Records from a data source:
^^^^

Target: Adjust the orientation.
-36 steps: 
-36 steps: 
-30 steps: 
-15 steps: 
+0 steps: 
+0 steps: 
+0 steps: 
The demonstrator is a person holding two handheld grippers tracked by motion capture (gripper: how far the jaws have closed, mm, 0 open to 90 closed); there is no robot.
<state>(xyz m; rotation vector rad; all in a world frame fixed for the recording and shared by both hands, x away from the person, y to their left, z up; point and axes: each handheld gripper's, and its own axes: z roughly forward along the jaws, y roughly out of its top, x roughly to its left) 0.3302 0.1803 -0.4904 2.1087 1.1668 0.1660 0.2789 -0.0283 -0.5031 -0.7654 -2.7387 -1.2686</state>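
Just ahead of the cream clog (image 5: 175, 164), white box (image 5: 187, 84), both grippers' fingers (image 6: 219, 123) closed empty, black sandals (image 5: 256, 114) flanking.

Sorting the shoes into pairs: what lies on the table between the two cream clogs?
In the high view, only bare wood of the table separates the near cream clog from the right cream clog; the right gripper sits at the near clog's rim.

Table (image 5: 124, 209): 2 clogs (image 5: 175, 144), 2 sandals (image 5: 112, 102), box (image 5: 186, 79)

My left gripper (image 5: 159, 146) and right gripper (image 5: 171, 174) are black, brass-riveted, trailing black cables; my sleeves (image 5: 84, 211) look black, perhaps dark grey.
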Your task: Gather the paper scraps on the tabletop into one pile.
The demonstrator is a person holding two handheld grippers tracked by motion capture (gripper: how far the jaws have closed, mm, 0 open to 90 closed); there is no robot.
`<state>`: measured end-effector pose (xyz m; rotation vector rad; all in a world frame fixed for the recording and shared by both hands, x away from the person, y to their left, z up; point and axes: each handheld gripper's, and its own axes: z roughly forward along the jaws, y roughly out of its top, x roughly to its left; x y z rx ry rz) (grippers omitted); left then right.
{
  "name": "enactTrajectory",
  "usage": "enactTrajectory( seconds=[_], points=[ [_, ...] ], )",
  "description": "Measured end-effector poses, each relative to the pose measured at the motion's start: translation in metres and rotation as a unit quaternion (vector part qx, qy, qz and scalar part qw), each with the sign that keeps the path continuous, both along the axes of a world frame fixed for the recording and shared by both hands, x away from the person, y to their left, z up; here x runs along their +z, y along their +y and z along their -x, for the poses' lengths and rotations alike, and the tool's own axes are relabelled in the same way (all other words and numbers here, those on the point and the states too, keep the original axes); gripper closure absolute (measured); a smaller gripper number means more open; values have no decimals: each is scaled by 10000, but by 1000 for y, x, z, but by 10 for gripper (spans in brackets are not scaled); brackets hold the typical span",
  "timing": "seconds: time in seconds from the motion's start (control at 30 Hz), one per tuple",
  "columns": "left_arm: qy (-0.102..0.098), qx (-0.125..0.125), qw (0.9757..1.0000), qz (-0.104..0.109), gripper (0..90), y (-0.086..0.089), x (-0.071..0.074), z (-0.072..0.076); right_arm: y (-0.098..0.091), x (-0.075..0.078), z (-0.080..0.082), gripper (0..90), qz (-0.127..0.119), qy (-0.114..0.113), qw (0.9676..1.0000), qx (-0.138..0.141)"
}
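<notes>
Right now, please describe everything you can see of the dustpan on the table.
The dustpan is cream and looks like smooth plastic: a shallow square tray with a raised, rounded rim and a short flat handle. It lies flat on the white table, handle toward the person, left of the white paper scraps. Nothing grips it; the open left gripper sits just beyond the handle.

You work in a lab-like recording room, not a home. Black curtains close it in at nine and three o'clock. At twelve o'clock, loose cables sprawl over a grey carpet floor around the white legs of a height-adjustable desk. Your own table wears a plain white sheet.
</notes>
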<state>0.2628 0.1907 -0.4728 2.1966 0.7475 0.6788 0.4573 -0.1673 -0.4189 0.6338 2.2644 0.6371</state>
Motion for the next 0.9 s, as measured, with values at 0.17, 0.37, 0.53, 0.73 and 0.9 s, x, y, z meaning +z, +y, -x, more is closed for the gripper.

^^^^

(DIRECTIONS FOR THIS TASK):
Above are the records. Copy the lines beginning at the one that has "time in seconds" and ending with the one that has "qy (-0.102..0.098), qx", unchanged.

(PROBLEM SOLUTION):
  "timing": "seconds: time in seconds from the motion's start (control at 30 Hz), one per tuple",
  "columns": "left_arm: qy (-0.102..0.098), qx (-0.125..0.125), qw (0.9757..1.0000), qz (-0.104..0.109), gripper (0..90), y (-0.086..0.089), x (-0.071..0.074), z (-0.072..0.076); right_arm: y (-0.098..0.091), x (-0.075..0.078), z (-0.080..0.082), gripper (0..90), qz (-0.127..0.119), qy (-0.114..0.113), qw (0.9676..1.0000), qx (-0.138..0.141)"

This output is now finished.